According to a new scientific research

Mar 25, 2010 09:45 GMT  ·  By

Some of the cruelest, most unjust actions that groups of people have performed over the centuries have been attributed by various scientists and their theories to what is known as “group think.” This common psychological phenomenon is used to account for the actions that individuals take while inside the confines of a group, when under the cover of anonymity. Many experts have proposed countless explanations for what goes on in the human brain at those times, but now a study comes to dispute the very notion that the phenomenon of “group think” exists.

According to investigators at the University of Alberta, in Canada, it is virtually impossible for a group to develop a mind of its own, independent from the minds of all the individuals making it up. The notion of a collective mind is also problematic, in the sense that little background can be gathered to support it. As far as UA Department of Philosophy professor Rob Wilson is concerned, this idea does nothing but provide an escape goat for people not willing to take responsibility for their own actions.

“Groups are not thinking entities and do not share a collective consciousness.

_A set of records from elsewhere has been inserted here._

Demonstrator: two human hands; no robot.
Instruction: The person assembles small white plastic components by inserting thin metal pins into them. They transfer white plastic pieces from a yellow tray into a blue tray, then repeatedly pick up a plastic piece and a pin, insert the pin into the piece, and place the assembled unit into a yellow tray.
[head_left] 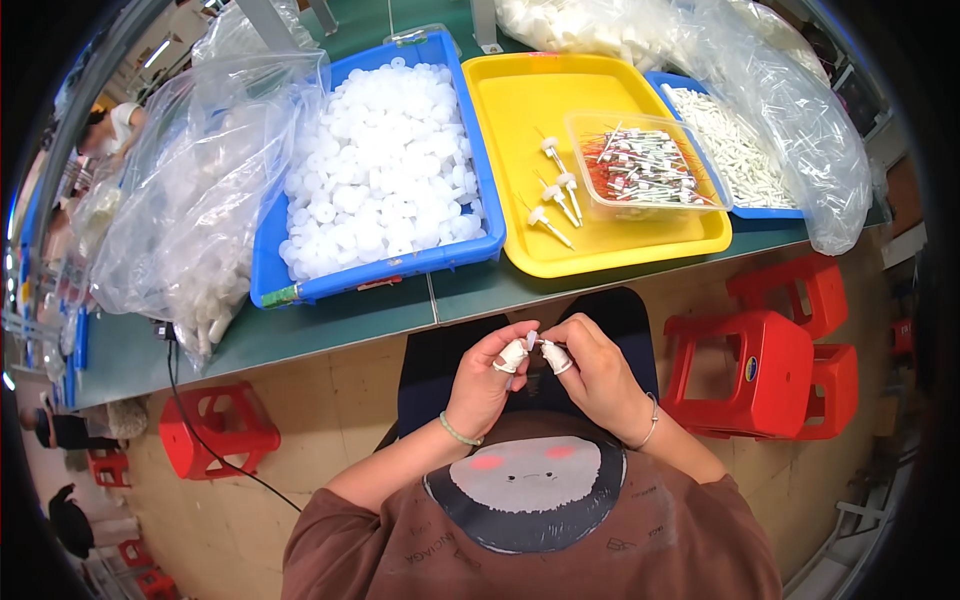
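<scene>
My left hand [482,383] and my right hand [600,372] meet in front of my chest, below the table's front edge. White wrapping covers both thumbs. Between the fingertips of my left hand is a small translucent white plastic piece [531,340]. The fingers of my right hand are pinched together close beside it; what they grip is too small and hidden to make out. On the yellow tray [500,100] lie several white plastic discs with thin stems [548,222]. A clear plastic box [600,207] there holds many thin white-and-red parts with wire ends [645,165].
A blue bin [265,265] of white plastic discs [380,160] stands left of the tray. Right of it is a blue tray [765,213] of short white tubes [730,145]. Clear bags [190,180] flank them on the green table [460,300]. Red stools [745,370] and a black cable [195,435] are below.
</scene>
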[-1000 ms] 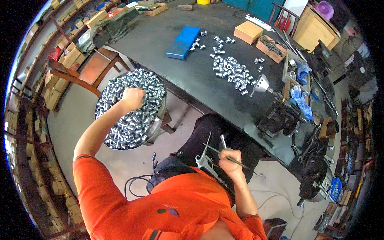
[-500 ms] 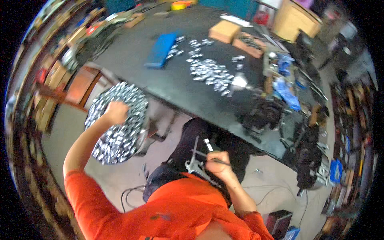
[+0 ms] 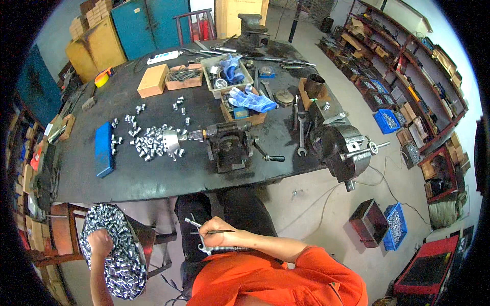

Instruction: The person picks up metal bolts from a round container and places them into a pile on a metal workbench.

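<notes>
At the bench (image 3: 132, 188), held a tube (image 3: 192, 222) in right hand (image 3: 218, 233); curled left hand (image 3: 100, 241), with contents unclear, over fittings (image 3: 122, 275), near left.

Head view, from the left one of two wide fisheye cameras worn side by side on the person's head. The lens faces downward and forward. Nearest to it is the orange shirt (image 3: 255, 273) at the lower edge; the left hand (image 3: 101, 242) falls at lower left, the right hand (image 3: 213, 232) just below centre. The dark workbench (image 3: 140, 178) spans the middle distance, with teal cabinets (image 3: 150, 21) beyond. Straight edges, including the shelves (image 3: 408, 66) at right, bend toward the rim.
</notes>
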`<move>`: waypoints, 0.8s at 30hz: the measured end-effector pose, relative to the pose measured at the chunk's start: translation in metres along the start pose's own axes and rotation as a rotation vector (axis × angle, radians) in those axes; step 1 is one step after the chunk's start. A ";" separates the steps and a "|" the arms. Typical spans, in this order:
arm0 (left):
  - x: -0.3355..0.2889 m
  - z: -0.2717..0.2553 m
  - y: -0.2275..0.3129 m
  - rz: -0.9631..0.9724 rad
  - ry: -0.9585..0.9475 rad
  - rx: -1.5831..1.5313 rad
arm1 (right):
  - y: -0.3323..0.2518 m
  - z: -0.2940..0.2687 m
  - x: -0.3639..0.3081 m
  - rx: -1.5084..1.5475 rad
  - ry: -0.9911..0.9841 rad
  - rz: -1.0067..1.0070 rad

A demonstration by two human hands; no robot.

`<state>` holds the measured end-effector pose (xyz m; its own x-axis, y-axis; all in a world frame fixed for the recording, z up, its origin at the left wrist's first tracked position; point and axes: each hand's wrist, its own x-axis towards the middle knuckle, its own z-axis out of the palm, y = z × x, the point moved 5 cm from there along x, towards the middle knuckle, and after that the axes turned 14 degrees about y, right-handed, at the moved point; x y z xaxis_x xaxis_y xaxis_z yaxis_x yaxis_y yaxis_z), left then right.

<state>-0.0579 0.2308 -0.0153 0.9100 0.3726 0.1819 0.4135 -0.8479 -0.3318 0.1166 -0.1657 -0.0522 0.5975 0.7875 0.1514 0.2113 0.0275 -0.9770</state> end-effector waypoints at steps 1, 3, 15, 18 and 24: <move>-0.001 -0.015 0.001 -0.027 0.149 -0.152 | -0.005 -0.002 0.000 0.014 0.018 -0.024; -0.005 -0.041 0.012 -0.106 0.326 -0.487 | -0.015 0.003 0.003 0.058 0.007 -0.066; -0.013 -0.078 0.224 -0.577 -0.543 -2.194 | -0.044 0.016 -0.003 -0.083 -0.017 -0.156; -0.019 -0.063 0.240 -0.602 -0.682 -2.397 | -0.046 0.015 0.002 -0.104 0.004 -0.212; -0.016 -0.059 0.235 -0.654 -0.583 -2.276 | -0.040 0.017 0.004 -0.067 -0.040 -0.165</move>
<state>0.0227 0.0031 -0.0422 0.8122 0.3258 -0.4839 0.2270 0.5876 0.7766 0.0976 -0.1536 -0.0155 0.5193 0.7998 0.3013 0.3558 0.1182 -0.9270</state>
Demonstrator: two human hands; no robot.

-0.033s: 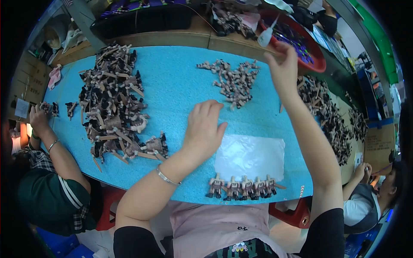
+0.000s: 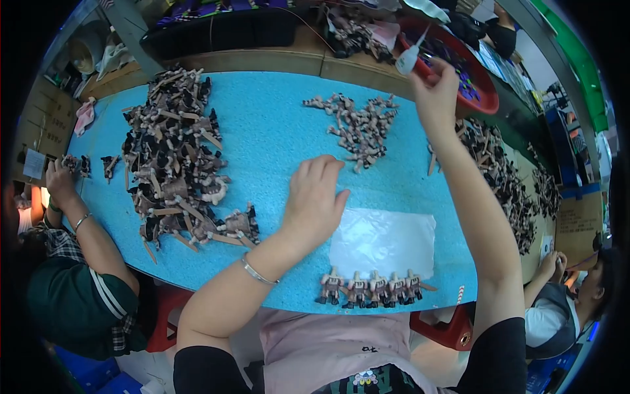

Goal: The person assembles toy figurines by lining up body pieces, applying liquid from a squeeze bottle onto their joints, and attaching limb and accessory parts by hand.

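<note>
My left hand (image 2: 316, 197) rests on the blue table mat (image 2: 262, 131) with fingers stretched and thumb apart, holding nothing. It lies left of a sheet of clear plastic (image 2: 384, 240). My right hand (image 2: 436, 95) is raised at the rim of a red basin (image 2: 489, 102), fingers bent toward the thumb. Close by its fingertips is a small white bottle (image 2: 408, 60) with a thin spout; whether they grip anything is hidden. Several small figures (image 2: 376, 289) stand in a row along the plastic's near edge. Beyond it lies a loose heap of pale figure parts (image 2: 361, 128).
A big pile of figures (image 2: 174, 164) covers the mat's left side; another pile (image 2: 502, 184) lies at right. A black tray (image 2: 216, 36) is on the back ledge. A co-worker's hand (image 2: 60, 184) works at far left, another person's hands (image 2: 554, 262) at far right.
My right hand has moved slightly up toward the white bottle and basin, and its fingers have drawn in toward the thumb. My left hand stays in place.
</note>
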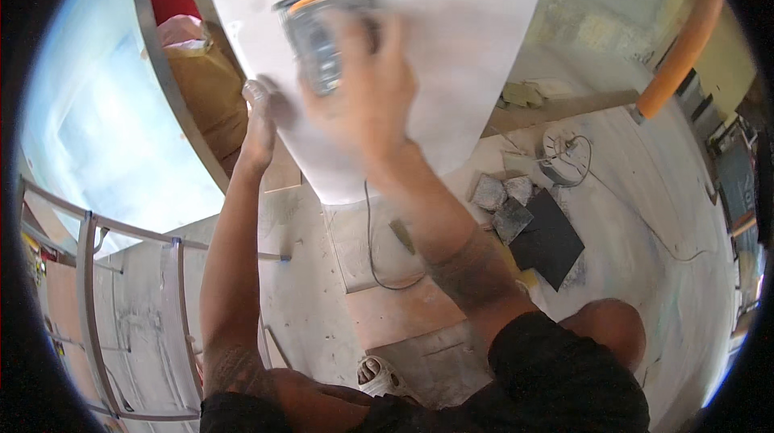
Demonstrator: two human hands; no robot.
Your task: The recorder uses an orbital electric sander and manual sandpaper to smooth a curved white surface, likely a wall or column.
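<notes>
A large white panel (451, 54) with a smooth, dusty-looking face stands upright before me. Its lower edge ends at about the middle of the view. My right hand (372, 86) wraps round an electric sander (322, 38), dark with an orange band, which lies against the panel's upper left part. Both the hand and the tool are smeared by motion. At the panel's left edge, my left hand (260, 122) grips the rim, its fingertips bent over onto the face. A thin dark cord (371, 247) hangs below the panel and loops on the floor.
Right of the panel lie grey sanding pads (512, 218), a black sheet (552, 239) and a white cable reel (564, 156). An orange pipe (681, 50) slants in at upper right. A metal frame (90, 304) stands at left, near a paper bag (201, 82).
</notes>
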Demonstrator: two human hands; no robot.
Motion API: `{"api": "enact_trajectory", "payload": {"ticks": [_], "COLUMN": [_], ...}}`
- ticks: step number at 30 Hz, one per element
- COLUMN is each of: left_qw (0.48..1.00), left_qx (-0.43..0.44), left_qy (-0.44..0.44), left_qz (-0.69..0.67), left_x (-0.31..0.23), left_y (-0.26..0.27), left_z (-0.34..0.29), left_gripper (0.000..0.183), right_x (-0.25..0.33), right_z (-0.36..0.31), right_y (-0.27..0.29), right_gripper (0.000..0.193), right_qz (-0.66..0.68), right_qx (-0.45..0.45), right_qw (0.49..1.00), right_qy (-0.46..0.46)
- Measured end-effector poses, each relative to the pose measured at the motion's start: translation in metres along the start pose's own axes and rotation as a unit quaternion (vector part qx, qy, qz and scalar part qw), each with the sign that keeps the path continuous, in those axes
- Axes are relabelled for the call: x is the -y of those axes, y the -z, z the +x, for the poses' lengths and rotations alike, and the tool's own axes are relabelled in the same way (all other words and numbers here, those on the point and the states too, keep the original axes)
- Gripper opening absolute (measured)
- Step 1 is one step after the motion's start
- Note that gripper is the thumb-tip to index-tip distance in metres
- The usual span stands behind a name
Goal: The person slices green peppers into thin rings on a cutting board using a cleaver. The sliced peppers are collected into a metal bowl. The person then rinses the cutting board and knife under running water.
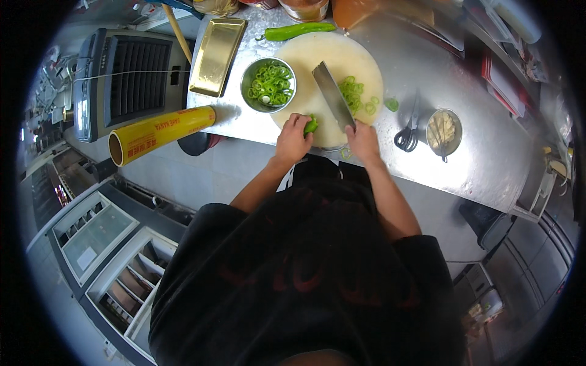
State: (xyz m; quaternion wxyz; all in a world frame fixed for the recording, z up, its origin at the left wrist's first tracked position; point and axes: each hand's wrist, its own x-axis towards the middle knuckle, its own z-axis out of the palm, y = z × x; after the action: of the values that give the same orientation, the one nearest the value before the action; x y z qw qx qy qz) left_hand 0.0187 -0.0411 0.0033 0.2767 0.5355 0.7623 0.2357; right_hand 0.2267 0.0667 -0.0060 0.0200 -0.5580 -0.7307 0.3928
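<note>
On the round, pale cutting board [299, 49], my left hand [294, 137] is closed around a piece of green pepper [311, 124] near the board's front edge. My right hand [364, 141] grips the handle of a cleaver [331, 91], its broad blade slanting away to the upper left across the board. Sliced green pepper rings [351, 91] lie to the right of the blade. A metal bowl [245, 97] left of the board holds many more pepper rings. One whole long green pepper [299, 31] rests along the board's far edge.
Scissors [407, 137] and a metal bowl with pale chopped food [444, 131] sit to the right on the steel table [476, 165]. A gold-coloured tray [217, 58] stands back left. A yellow roll [162, 134] juts past the table's left edge. Jars [305, 9] line the back.
</note>
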Motion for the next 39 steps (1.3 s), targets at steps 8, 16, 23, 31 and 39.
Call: {"api": "enact_trajectory", "payload": {"ticks": [8, 16, 23, 31, 39], "left_qw": [0.994, 0.975, 0.901, 0.906, 0.936], "left_qx": [-0.076, -0.034, 0.095, 0.088, 0.032], "left_qy": [0.053, -0.181, -0.297, -0.297, -0.306], "left_qz": [-0.051, 0.124, 0.303, 0.288, 0.171], "left_x": [0.018, -0.028, -0.042, -0.035, -0.056], "left_y": [-0.011, -0.017, -0.099, -0.123, -0.068], "left_z": [0.029, -0.013, -0.042, -0.049, -0.027], "left_gripper": [0.040, 0.023, 0.019, 0.016, 0.009], "right_x": [-0.013, -0.014, -0.024, -0.007, -0.011], "right_z": [0.058, 0.021, 0.012, 0.004, 0.003], "right_y": [0.054, 0.045, 0.049, 0.061, 0.073], "right_gripper": [0.035, 0.033, 0.026, 0.027, 0.029], "right_qz": [-0.032, -0.078, -0.067, -0.072, -0.088], "right_qx": [0.052, 0.043, 0.052, 0.078, 0.097], "right_qw": [0.998, 0.996, 0.996, 0.994, 0.991], "right_qy": [-0.001, 0.015, 0.008, -0.023, 0.002]}}
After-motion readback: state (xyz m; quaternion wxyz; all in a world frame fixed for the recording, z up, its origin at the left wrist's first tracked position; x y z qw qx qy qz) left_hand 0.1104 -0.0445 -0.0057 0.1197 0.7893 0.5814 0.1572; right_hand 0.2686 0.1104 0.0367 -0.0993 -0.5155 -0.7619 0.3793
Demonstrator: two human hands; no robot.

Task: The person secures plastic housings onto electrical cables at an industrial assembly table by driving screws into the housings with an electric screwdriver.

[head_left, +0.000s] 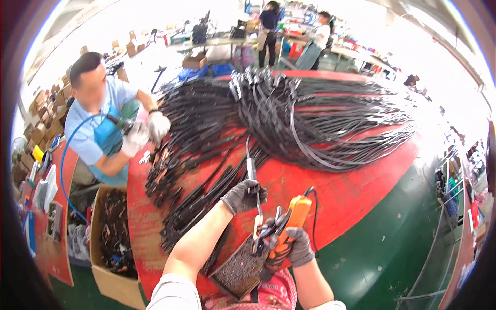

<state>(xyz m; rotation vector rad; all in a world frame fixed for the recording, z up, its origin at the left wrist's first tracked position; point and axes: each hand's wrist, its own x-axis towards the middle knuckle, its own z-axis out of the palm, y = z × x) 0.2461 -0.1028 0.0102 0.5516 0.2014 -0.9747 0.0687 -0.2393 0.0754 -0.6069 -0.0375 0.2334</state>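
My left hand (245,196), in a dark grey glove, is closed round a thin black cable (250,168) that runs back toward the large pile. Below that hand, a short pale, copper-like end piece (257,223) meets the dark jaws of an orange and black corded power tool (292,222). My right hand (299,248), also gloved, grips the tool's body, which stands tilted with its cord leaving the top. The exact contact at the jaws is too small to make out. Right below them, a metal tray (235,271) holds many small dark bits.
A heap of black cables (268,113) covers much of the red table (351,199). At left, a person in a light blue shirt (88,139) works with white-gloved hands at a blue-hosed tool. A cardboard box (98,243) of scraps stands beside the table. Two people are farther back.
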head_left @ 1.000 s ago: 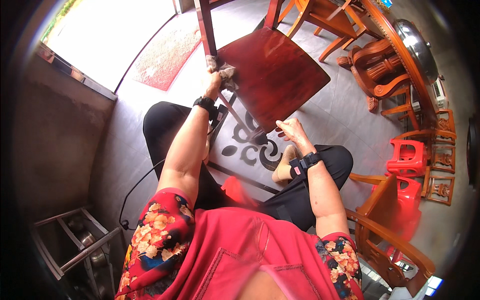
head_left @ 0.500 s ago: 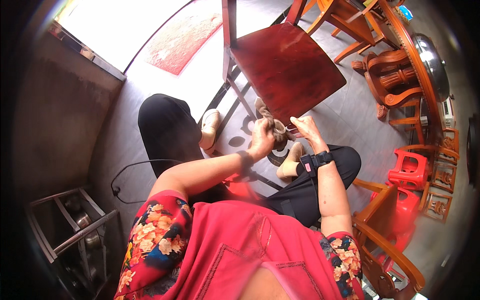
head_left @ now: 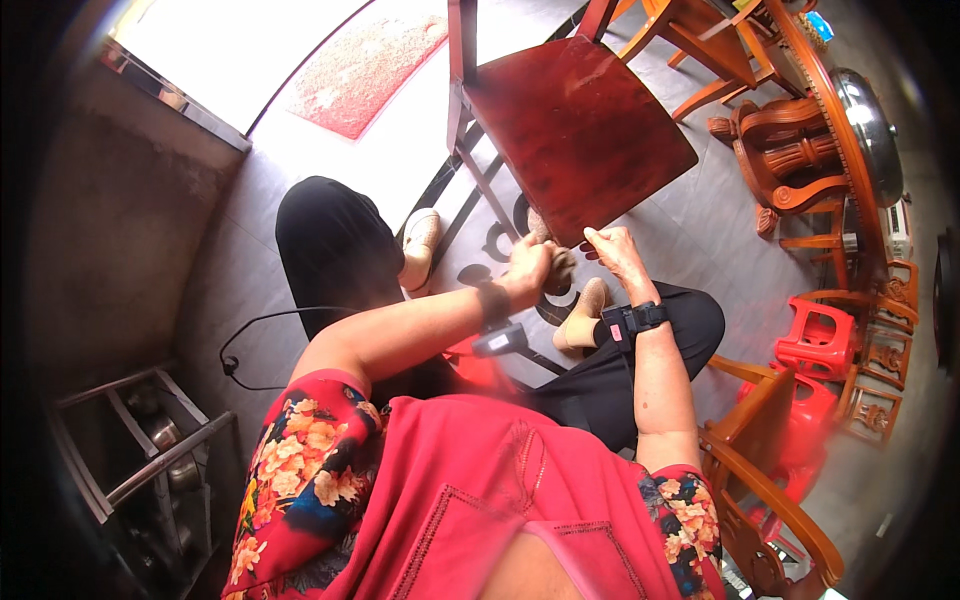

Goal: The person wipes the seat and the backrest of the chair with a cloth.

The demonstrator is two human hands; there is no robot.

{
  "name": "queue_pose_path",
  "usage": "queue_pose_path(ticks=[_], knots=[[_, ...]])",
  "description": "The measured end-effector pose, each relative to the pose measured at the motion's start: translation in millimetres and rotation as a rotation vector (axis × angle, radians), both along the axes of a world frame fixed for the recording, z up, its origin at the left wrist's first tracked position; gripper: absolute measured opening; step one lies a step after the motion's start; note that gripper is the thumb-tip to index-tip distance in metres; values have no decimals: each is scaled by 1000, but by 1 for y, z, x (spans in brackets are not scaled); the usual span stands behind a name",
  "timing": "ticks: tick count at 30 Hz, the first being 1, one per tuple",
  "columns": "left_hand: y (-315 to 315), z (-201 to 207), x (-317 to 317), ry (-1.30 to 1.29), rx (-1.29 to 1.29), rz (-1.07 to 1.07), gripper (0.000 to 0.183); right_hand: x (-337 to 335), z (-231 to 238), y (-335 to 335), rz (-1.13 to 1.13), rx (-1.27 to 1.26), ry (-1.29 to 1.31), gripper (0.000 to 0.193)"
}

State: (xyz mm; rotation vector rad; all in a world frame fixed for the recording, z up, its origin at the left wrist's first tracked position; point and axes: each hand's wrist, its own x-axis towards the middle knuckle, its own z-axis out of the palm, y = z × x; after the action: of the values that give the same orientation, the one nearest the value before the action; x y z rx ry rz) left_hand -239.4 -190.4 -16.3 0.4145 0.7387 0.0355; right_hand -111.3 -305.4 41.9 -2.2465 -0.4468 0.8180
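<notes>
My left hand is closed around a bunched grey-brown cloth-like piece, just below the near corner of a dark red wooden chair seat. Part of that piece shows past my knuckles; the rest is hidden by my fingers. To its right, my right hand is closed in a pinch close to the seat's near edge. What its fingers hold, if anything, is too small to make out. Each wrist wears a black strap with a small device.
A carved wooden table with wooden chairs stands at the right. Red plastic stools and an armchair are nearer me. A metal rack stands at the left, and a black cable loops beside my leg. A red mat lies far left.
My left hand has turned, and its wrist device now shows underneath. Less of the grey-brown piece is visible, with its looped part hidden. My right hand stays almost where it was.
</notes>
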Motion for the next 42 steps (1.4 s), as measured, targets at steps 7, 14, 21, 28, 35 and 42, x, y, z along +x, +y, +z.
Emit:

The mind does not begin or end in the skull, but it's still the mind of the individual. It is individual minds, not group minds, that exists. The idea of group minds [is] either an ontological extravagance or an outright mystery,” Wilson believes. He expands on this idea in his book “Boundaries of the Mind,” which also goes on to detail the positive aspects of groups – defined as a number of at least two people.

The expert believes that they can provide support for those in need, as well as an augmentation of various cognitive abilities in individuals prone to such influences. Group pressure can also assist people trying to quit smoking, or lose weight, and in this sense they are very beneficial. “If someone is suffering from a degenerative disease and they're with a lifelong partner, they can remember things they couldn't otherwise recall, partly because they need their partner's support to compensate for their deficits, for example,” Wilson believes.

“Likewise, someone in a dieting class would be able to regiment themselves and stick to a plan that's more demanding, more readily if they're in a group that's doing the same thing. They get reinforcement from their group,” the expert adds. The group may at most act like an extended cognitive system, but it is the individual alone that is doing the actual thinking, he concludes.